Os meses foram passando tão rapidamente que me vi no sufoco da saída para o exterior. Pois, o sofrimento também é nosso!
Havia algo de estranho. Falavam de cores, de muitas cores. Mas eu não as conseguia ver.
A mãe? O pai? Escutava-os. Sentia-os. Mas não os via. Eu bem tentava abrir os olhos. Tinha-os aberto. Ou não?! Sim, claro que tinha! O que se passava com eles? Porque não os estava a ver?
A minha mãe decerto que iria falar com o meu pai e ele ia ‘consertar’. Lembro-me de por vezes ela dizer: “Amor, está uma torneira a pingar” e, logo de seguida, ele ia arranjá-la. Portanto, para quê incomodar-me? O papá ia-me, com toda a certeza, ‘consertar’!
A médica pediatra, como lhe chamaram, que me veio ver, disse aos meus pais que precisava de falar com eles. Senti que eles ficaram muito agitados. Porque seria?
- Sabem… - começou a pediatra. – o vosso filho é um bebé saudável.
- Por favor, - disseram os meus pais em simultâneo. – diga-nos o que se passa.
- Com certeza! O vosso bebé nasceu com uma deficiência visual.
- O que é que significa? Estará a dizer-nos que é cego? – ouvi o meu pai a questionar.
- Sim. E, infelizmente, não podemos fazer nada.
Senti, então, a minha mãe levantar-se e pegar em mim ao colo.
- Sabes, meu amor, és o ser mais maravilhoso e perfeito que eu já vi em toda a minha vida. És fruto do amor de duas pessoas que vão cuidar de ti e fazer de ti um homem fantástico, capaz de vencer barreiras.
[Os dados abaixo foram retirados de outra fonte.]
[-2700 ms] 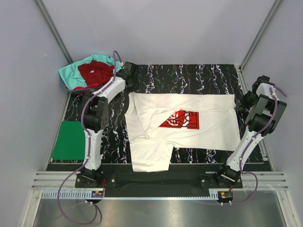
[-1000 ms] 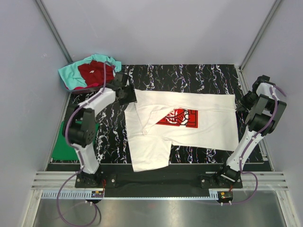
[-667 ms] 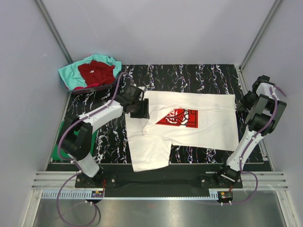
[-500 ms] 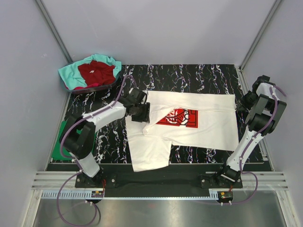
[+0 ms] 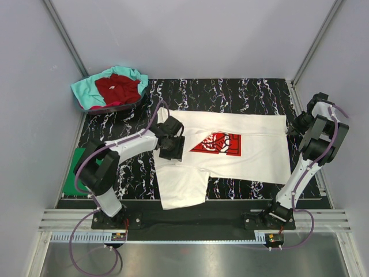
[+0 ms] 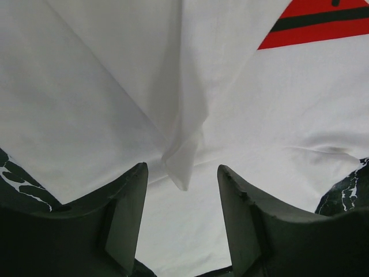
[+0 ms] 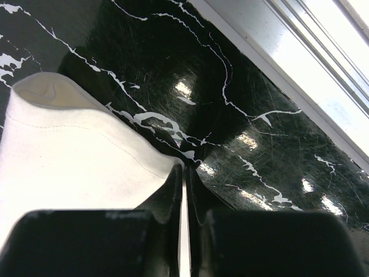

Senti a força daquelas belas palavras percorrerem o meu pequeno corpo como se um fogo alastrasse pelas minhas veias e as mãos fortes do meu pai, que se juntaram a esse abraço, e isso foi tudo o que eu precisei para compreender que a visão, ou a sua falta, era apenas um pormenor.
Cresci rodeado dessa força que os meus pais e depois também a minha irmã, dois anos mais nova, me deram e continuam a dar.
Aprendi o alfabeto Braille, o que facilitou bastante os meus estudos, era a minha forma de ler, de estudar, de sonhar. Aliás, de sonhar com um futuro em grande como sempre me ensinaram os meus pais, a mim e à minha irmã.
O Braille abre-me fronteiras extraordinárias que me permitem ir cada vez mais longe. A busca do conhecimento tornou-se parte de mim e eu sou feliz.
Atualmente estou a estudar engenharia eletrónica. Na realidade, já estou a fazer o estágio numa empresa e eles pretendem ficar comigo, pois gostam muito do meu trabalho. E eu estou a adorar!
Dizem que um invisual de nascença desenvolve outras capacidades, nomeadamente o sentido auditivo. Talvez tenha sido esse que me tenha levado a estar tão atento a todos os pormenores desde o dia que nasci.
Nunca me esqueço do que os meus pais me disseram naquele dia no hospital: que eu iria ser capaz de vencer barreiras. Penso que não sou só eu. Mas todos nós!